Juru Bicara Kemenperin Febri Hendri Antoni Arif awalnya menyatakan bahwa pelaku industri manufaktur di Indonesia menganggap bahwa kenaikan tarif PPN menjadi 12 persen masih dapat diterima di sektor industri.

Selain itu, pemerintah juga telah mengeluarkan paket kebijakan ekonomi yang memberikan insentif, seperti pembebasan pajak penghasilan (PPh) bagi pekerja industri padat karya yang memiliki pendapatan di bawah Rp10 juta.

“Kami baca dari hasil penilaian optimisme pelaku usaha industri, namun demikian kami masih menerima laporan bahwa yang lebih ditakutkan oleh industri adalah kebijakan relaksasi impor dan pembatasan impor yang mengakibatkan pasar domestik banjir produk impor murah,” ujar Febri dalam konferensi pers di Kemenperin, Jakarta Selatan, Senin (30/12).

“Ini lebih ditakutkan oleh industri dibandingkan dengan kenaikan PPN 12 persen,” imbuhnya.

Menurut Febri, meskipun kenaikan tarif PPN dapat meningkatkan harga bahan baku, industri masih dapat menyesuaikan tarif dengan cara menurunkan utilisasi dan menaikkan harga jual produk manufakturnya.

Walaupun kenaikan tarif PPN dapat menyebabkan penurunan utilisasi sebesar 2 persen-3 persen, dampak tersebut dianggap tidak seberat dampak yang ditimbulkan oleh kebijakan relaksasi impor terhadap industri.

“Kalau kita bandingkan dengan kebijakan relaksasi impor atau pembatasan impor yang berakibat pada banjirnya pasar domestik karena produk impor, dampaknya itu lebih berat dibandingkan dengan kebijakan kenaikan PPN 12 persen,” tuturnya.

Febri memberikan contoh bahwa jika terdapat produk manufaktur dengan harga pokok penjualan (HPP) sebesar Rp50 ribu, dan dikenakan PPN 12 persen sehingga harga naik menjadi Rp56 ribu, hal tersebut masih dapat diantisipasi oleh pelaku industri.

Di sisi lain, dengan kebijakan pembatasan impor yang minim, misalnya dengan harga produk hanya Rp30 ribu, industri akan mengalami kesulitan menurunkan harga produk untuk dijual.

“Jadi kami melihat bahwa penurunan IKI (Indeks Kepercayaan Industri) pada bulan Desember masih disebabkan oleh adanya pemberlakuan kebijakan relaksasi impor, dan ini masih membayangi kinerja industri ke depan,” kata Febri.
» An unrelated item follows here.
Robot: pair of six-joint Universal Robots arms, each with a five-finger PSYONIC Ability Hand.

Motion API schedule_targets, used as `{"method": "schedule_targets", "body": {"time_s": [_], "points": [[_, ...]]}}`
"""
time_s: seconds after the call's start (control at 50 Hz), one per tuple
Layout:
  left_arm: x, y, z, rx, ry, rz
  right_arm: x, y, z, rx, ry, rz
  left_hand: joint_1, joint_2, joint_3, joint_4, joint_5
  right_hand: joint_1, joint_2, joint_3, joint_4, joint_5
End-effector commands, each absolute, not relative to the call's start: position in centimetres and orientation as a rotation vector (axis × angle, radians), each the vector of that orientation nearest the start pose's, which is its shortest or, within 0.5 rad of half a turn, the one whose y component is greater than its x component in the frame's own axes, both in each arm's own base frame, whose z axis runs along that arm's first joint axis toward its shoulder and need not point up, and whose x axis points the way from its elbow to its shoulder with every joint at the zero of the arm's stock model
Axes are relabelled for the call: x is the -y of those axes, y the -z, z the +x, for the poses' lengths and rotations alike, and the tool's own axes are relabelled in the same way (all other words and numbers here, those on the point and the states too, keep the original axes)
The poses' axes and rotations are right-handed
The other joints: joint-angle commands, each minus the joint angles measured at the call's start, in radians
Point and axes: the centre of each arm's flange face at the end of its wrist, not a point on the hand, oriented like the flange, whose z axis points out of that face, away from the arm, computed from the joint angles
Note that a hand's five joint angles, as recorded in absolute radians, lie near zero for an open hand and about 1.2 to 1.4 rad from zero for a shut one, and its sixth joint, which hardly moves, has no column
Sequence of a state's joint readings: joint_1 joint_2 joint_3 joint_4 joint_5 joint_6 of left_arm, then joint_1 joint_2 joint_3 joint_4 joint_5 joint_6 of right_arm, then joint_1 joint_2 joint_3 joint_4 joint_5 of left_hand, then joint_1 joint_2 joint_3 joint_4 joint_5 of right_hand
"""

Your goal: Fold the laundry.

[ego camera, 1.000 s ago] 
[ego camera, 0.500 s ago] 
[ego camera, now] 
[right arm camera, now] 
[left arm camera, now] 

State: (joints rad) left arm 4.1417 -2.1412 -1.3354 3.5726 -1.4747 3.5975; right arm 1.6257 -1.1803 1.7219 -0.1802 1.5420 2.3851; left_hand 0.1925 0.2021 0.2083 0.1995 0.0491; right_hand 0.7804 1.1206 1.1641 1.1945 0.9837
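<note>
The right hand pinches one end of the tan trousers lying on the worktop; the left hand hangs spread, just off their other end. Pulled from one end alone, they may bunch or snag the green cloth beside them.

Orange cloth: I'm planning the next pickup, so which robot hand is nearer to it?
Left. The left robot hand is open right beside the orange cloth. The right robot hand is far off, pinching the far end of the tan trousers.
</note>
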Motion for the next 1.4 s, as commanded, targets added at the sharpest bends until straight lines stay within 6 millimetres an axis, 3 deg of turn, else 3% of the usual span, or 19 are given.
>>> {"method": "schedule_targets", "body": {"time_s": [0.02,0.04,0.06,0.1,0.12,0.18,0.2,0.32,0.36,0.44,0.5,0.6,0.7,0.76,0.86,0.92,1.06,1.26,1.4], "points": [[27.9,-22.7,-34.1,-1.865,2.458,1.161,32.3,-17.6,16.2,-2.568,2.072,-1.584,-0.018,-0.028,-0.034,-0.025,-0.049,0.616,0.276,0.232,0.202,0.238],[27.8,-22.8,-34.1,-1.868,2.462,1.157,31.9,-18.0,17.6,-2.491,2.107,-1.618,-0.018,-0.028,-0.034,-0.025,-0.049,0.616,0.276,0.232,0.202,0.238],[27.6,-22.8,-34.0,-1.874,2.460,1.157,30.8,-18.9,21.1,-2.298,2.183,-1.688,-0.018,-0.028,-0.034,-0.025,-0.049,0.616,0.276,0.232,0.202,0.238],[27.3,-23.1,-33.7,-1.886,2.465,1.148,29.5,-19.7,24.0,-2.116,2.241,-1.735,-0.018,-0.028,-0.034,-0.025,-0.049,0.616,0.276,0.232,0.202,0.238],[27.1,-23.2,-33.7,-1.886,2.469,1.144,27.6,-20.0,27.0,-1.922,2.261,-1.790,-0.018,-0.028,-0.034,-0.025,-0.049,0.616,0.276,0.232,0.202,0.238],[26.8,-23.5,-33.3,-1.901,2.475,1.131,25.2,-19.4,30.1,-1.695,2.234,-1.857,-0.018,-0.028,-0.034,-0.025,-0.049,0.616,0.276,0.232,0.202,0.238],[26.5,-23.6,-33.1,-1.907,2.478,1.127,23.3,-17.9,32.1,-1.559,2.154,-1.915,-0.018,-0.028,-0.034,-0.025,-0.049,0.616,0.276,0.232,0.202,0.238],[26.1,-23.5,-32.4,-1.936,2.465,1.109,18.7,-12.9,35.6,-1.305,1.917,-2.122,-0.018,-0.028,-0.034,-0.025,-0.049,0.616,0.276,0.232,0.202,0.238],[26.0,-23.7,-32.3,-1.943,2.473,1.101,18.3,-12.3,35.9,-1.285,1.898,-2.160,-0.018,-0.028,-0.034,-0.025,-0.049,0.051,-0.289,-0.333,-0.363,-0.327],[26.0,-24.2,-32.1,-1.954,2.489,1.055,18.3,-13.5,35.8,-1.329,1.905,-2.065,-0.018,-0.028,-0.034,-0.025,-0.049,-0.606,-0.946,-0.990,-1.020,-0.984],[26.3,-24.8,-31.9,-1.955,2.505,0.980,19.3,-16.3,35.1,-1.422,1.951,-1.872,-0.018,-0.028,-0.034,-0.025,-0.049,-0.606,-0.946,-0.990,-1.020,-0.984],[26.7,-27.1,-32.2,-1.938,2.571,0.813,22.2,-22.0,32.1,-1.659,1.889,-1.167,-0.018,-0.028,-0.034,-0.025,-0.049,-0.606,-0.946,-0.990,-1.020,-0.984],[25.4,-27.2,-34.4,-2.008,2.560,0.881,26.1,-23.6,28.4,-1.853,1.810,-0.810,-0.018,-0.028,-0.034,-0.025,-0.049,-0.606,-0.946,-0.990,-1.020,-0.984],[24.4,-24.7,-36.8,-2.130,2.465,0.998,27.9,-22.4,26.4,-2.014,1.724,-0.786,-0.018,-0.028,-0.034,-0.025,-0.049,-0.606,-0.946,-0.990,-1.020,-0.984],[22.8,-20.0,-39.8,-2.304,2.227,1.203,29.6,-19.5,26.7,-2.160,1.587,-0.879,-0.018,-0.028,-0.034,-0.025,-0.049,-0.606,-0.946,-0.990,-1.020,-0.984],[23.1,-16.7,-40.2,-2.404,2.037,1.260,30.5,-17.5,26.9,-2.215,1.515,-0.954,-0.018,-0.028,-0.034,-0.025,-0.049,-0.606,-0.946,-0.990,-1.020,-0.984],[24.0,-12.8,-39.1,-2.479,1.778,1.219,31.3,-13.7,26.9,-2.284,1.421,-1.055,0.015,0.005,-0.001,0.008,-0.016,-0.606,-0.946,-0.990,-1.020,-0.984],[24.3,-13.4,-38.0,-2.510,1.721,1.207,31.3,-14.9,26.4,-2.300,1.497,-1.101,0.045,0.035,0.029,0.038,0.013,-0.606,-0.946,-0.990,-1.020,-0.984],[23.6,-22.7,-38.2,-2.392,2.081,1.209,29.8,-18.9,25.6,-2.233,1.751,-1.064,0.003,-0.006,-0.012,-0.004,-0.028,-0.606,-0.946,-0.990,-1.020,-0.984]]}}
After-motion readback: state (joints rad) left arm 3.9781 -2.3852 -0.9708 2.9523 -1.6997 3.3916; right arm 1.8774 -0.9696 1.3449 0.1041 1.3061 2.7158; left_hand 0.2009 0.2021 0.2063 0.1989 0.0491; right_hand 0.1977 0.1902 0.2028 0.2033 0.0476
“Jadi intinya bagi industri, lebih menakutkan kebijakan relaksasi impor dibandingkan dengan kenaikan PPN 12 persen. Apalagi kenaikan PPN 12 persen sudah ada paket kebijakan ekonomi yang mengantisipasi,” tegasnya lebih lanjut.

Selain itu, Febri juga mengungkapkan bahwa revisi kebijakan relaksasi impor sedang dalam proses pembahasan.

“Sedang dalam proses, kebijakan relaksasi impor lagi dalam proses pembahasan,” ucapnya.